I am developing an app where I need to provide a list of all the schools, universities, and training centers based on location. Are there databases available with such information that I can obtain for free or paid? Any help in general for obtaining such information will be appreciated.
======
bigsassy
The TIGER data set may have what you're looking for. It's essentially
government data collected during the Census. In it's technical documentation,
it has special MTFCC codes for Universities as well as Schools/Academys that
you could query on (WHERE MTFCC IN ('K2540', 'K2543')). See section 6-155
here:

[http://www.census.gov/geo/www/tiger/tgrshp2010/TGRSHP10AF.pd...](http://www.census.gov/geo/www/tiger/tgrshp2010/TGRSHP10AF.pdf)

Take this with a grain of salt, but I believe you'd want to pull the data out
of the following shape files:

ftp://ftp2.census.gov/geo/tiger/TIGER2010/POINTLM/

These files are brand spanking new, and in fact not all the data has been
added yet (5 states are missing). The entire dataset for 2010 will probably be
up by the end of the month.

You can see the layout of the shape file here (see Landmark (Point) Shape File
Layout in section 6-104):

[http://www.census.gov/geo/www/tiger/tgrshp2010/TGRSHP10AA.pd...](http://www.census.gov/geo/www/tiger/tgrshp2010/TGRSHP10AA.pdf)
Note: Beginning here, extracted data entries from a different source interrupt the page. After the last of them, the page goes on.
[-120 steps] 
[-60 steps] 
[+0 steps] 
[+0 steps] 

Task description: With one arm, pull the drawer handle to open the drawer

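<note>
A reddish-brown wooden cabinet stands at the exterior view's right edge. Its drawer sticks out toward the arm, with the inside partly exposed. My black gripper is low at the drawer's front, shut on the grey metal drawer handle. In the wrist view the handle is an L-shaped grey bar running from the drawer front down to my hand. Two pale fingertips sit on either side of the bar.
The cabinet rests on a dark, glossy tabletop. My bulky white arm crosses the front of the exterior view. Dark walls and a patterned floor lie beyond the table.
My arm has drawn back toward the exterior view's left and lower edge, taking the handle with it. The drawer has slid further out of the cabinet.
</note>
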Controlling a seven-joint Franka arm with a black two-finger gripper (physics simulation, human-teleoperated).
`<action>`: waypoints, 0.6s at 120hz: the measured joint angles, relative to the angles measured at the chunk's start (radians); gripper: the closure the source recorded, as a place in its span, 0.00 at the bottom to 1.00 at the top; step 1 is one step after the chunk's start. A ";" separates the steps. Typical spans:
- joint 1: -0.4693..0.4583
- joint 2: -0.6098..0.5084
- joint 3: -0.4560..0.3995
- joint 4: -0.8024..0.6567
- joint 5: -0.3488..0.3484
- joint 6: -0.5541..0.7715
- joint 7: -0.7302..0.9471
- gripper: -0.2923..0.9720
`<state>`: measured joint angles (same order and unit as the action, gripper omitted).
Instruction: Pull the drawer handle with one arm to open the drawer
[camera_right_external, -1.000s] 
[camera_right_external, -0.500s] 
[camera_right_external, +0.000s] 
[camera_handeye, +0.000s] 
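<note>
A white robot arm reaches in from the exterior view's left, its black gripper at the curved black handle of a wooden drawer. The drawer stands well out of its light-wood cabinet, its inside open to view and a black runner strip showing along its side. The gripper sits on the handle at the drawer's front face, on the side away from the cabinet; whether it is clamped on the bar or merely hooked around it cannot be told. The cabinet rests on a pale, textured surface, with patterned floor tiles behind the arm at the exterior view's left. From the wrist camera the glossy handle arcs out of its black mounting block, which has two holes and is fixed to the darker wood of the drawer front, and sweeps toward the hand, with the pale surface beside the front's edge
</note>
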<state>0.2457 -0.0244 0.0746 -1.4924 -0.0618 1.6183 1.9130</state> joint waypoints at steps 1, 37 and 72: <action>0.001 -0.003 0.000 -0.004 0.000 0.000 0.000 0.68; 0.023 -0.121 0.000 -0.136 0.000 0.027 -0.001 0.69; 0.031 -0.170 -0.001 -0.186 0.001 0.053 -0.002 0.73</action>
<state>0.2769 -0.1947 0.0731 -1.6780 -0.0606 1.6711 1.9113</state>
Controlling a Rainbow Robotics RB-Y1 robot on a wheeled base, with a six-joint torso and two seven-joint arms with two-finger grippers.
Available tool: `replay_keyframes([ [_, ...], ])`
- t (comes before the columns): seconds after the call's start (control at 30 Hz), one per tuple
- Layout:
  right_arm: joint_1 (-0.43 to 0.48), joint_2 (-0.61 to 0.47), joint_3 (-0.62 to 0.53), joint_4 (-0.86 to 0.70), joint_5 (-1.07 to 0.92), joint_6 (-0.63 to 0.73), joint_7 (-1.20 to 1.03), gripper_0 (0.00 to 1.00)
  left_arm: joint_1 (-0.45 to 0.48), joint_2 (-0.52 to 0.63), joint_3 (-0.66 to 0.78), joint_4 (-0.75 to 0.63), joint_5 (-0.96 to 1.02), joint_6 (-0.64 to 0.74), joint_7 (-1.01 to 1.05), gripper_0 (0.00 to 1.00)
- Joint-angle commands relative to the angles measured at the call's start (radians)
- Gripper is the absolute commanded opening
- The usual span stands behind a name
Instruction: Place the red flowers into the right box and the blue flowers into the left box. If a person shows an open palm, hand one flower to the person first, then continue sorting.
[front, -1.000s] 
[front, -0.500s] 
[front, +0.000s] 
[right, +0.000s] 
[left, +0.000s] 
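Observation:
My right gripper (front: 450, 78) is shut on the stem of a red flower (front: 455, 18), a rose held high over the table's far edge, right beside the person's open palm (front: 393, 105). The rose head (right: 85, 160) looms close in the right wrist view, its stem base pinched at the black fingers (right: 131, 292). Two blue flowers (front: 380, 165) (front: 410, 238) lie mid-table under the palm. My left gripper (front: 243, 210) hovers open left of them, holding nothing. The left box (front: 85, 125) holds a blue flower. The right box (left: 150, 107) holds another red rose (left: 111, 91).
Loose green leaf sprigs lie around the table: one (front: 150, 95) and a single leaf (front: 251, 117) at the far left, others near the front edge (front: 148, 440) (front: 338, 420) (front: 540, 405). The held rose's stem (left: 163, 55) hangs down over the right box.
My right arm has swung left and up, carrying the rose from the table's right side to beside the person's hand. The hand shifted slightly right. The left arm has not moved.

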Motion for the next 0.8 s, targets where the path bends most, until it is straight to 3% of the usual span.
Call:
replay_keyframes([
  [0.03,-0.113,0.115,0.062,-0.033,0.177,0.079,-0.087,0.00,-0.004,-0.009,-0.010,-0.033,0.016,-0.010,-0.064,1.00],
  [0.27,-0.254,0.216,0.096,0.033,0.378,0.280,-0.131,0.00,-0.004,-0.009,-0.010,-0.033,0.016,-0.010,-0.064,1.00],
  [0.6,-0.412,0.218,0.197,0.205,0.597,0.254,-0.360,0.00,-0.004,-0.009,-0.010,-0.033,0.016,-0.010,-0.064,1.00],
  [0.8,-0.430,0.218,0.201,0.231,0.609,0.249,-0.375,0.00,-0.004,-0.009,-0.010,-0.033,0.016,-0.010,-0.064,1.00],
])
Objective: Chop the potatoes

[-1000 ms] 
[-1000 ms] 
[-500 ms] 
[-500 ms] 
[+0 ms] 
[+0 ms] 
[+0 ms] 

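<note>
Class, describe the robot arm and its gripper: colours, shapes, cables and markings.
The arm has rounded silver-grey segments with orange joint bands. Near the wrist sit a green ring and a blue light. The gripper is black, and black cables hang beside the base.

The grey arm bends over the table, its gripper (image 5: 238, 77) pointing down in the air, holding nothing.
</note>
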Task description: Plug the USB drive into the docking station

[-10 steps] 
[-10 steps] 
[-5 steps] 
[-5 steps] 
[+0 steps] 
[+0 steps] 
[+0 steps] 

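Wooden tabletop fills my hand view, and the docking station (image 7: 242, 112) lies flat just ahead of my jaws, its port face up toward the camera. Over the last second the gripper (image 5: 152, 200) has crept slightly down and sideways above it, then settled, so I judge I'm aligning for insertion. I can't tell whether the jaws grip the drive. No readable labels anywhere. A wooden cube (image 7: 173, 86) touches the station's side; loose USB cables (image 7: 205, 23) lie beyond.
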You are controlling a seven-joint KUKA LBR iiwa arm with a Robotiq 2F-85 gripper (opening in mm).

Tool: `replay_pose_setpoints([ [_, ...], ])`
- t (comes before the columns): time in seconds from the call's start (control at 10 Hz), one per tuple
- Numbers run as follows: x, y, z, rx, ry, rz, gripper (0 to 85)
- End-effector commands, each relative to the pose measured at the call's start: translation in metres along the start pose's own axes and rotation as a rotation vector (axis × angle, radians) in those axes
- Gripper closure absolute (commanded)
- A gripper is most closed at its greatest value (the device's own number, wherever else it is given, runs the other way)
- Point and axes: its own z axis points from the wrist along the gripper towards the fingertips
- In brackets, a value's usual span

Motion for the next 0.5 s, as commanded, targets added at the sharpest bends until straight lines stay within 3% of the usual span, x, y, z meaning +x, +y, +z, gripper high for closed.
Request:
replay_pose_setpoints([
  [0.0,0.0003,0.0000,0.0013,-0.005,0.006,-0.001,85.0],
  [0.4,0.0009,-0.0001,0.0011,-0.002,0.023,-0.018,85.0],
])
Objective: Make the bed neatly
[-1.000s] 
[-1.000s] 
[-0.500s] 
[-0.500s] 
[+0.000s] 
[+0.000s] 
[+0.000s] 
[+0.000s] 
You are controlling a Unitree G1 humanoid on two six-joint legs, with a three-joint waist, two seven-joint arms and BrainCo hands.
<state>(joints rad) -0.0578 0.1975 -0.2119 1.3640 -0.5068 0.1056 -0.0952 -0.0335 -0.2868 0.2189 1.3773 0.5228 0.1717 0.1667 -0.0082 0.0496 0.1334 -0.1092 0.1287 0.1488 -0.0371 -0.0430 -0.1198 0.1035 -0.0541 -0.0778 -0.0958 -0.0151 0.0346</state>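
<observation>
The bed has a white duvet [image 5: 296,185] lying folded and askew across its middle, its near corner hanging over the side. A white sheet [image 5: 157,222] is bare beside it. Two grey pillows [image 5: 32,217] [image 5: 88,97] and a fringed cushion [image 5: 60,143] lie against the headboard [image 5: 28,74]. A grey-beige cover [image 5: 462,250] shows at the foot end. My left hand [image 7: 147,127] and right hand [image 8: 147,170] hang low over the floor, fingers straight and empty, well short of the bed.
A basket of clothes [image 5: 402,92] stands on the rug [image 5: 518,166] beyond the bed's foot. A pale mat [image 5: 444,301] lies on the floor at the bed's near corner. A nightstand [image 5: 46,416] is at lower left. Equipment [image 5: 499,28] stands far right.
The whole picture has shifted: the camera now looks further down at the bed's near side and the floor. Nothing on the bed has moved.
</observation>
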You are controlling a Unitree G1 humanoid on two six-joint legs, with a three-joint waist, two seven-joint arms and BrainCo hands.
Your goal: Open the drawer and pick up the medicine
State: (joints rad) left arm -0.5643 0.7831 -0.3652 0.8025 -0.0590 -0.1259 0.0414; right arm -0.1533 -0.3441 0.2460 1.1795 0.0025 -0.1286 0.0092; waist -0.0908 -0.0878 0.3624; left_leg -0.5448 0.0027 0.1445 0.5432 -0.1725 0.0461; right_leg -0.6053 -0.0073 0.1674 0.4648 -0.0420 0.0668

For what it's worth, it looks like the TIGER dataset also has school district
info, which could allow you to lookup a person's school(s) based on their
address (reverse geolocate their address and use the coordinates to query
districts where the point exists).

If that doesn't work out (or it's missing some data) you could try looking at
these websites:

<http://gos2.geodata.gov/wps/portal/gos>

<http://www.data.gov/catalog/geodata>

<http://nationalatlas.gov/>

<http://simplegeo.com/>

<http://market.weogeo.com/>

<http://data.geocomm.com/>

<http://geocommons.com/>